* **What needs to be done**:
Some entries follow. Reproduce exactly the lines starting at the one with "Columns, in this" and stopping after the one with "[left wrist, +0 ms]".

┌────────

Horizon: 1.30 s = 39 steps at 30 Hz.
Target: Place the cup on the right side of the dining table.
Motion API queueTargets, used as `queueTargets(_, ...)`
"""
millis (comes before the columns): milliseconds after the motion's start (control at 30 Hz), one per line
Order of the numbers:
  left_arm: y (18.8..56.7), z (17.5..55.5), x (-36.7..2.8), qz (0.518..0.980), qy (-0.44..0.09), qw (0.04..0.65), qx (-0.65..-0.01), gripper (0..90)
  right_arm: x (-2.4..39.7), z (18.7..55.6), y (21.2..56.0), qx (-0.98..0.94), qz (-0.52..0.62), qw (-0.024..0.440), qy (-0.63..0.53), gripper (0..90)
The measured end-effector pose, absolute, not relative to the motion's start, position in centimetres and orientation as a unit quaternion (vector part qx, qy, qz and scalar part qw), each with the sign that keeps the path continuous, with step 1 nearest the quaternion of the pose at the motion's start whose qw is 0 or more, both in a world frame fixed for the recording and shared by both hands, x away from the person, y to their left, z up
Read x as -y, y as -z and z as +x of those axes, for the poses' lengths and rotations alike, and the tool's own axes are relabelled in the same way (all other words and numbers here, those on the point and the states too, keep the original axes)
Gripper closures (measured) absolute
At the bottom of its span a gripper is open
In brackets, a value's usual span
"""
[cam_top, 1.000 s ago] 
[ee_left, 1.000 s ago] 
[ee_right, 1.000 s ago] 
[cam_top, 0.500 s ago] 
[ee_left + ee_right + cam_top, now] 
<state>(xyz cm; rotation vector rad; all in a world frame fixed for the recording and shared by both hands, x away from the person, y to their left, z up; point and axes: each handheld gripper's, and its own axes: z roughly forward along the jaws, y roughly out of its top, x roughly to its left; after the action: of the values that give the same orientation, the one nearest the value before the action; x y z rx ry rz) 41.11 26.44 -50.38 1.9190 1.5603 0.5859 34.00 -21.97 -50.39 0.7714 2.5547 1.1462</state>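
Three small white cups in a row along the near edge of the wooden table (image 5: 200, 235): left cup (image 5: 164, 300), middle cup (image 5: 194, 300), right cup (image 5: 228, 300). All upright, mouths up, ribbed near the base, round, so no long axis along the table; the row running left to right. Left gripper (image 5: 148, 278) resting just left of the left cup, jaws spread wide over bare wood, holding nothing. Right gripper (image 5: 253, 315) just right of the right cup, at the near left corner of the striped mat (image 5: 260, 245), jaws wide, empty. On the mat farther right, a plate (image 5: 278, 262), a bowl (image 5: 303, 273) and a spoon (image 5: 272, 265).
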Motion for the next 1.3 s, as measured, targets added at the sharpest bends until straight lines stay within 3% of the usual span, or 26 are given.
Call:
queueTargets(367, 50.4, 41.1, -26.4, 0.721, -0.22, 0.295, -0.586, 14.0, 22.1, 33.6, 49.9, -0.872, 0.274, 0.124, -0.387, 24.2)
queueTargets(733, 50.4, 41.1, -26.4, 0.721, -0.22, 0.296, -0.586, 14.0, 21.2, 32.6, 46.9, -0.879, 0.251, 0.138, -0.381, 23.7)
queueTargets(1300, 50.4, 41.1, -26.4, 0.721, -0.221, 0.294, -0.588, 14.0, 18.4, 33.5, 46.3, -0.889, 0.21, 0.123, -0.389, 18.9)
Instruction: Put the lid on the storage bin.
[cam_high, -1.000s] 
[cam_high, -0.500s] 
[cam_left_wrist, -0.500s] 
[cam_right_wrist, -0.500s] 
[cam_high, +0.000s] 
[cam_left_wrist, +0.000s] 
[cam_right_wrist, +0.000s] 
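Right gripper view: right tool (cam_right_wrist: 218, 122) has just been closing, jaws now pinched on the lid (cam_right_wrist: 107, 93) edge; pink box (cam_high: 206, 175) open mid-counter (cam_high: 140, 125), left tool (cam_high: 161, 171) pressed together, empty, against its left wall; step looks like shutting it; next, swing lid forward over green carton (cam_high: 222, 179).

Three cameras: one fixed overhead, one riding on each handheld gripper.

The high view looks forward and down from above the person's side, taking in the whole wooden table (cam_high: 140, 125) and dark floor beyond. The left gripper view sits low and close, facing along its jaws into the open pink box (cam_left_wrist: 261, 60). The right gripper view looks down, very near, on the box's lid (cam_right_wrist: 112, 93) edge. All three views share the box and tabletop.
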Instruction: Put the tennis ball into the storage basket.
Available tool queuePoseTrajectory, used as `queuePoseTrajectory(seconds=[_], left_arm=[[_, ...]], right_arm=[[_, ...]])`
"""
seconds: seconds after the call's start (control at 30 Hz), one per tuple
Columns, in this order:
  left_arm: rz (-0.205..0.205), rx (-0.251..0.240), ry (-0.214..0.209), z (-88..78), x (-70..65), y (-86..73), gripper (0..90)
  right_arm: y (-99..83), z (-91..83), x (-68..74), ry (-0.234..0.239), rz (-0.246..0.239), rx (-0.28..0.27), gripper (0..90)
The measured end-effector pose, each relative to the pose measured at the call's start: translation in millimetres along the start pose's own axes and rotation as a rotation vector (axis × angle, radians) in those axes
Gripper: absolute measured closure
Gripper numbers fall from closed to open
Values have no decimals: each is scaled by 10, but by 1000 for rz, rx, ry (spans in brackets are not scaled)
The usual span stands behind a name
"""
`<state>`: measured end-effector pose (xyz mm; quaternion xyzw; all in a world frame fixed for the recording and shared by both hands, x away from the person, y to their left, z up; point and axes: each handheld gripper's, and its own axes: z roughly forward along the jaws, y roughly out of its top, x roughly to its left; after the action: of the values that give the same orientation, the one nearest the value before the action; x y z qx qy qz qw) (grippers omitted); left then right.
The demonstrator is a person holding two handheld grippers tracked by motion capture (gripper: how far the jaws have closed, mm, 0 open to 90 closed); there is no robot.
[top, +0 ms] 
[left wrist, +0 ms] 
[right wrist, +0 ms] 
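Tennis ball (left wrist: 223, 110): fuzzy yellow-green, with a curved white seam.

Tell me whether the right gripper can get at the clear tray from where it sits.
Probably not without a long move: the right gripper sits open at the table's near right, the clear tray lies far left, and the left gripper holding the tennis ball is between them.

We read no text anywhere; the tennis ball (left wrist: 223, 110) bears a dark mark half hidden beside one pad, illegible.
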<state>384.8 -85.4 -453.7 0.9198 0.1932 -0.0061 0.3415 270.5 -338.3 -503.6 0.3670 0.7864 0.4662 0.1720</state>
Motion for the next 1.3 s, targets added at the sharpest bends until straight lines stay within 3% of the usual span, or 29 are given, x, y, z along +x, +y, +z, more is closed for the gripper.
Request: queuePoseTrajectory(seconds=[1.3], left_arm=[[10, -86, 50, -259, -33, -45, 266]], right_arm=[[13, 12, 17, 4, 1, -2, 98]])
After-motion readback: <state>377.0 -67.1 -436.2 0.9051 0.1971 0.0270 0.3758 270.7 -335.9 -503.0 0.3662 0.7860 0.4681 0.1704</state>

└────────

* **Solution to this problem**:
Columns, in this order:
  left_arm: rz (-0.205..0.205), rx (-0.251..0.240), ry (-0.214..0.209), z (-88..78), x (-70..65), y (-86..73), gripper (0..90)
  right_arm: y (-99..83), z (-91..83), x (-68..74), ry (-0.234..0.239), rz (-0.246..0.239), rx (-0.28..0.27), gripper (0..90)
The measured end-effector pose, each relative to the pose measured at the call's start: translation in millimetres along the start pose's own axes and rotation as a rotation vector (axis × angle, radians) in those axes
Gripper: absolute measured closure
Gripper numbers fall from closed to open
Values have no decimals: each is scaled by 10, but by 1000 for rz, rx, ry (spans in brackets are not scaled)
The usual span stands behind a name
"""
`<state>`: measured end-effector pose (xyz mm; quaternion xyzw; all in a world frame fixed for the recording and shared by both hands, x away from the person, y to their left, z up; point and axes: each handheld gripper's, and its own axes: z roughly forward along the jaws, y roughly out of its top, x roughly to its left; after the action: of the values that give the same orientation, the one nearest the value before the action; x y z qx qy qz qw) (grippers omitted); left then right.
The demonstrator is a person holding two handheld grippers tracked by motion capture (gripper: how far the jaws have closed, mm, 0 open to 90 closed); there is no robot.
[top, +0 ms] 
[left wrist, +0 ms] 

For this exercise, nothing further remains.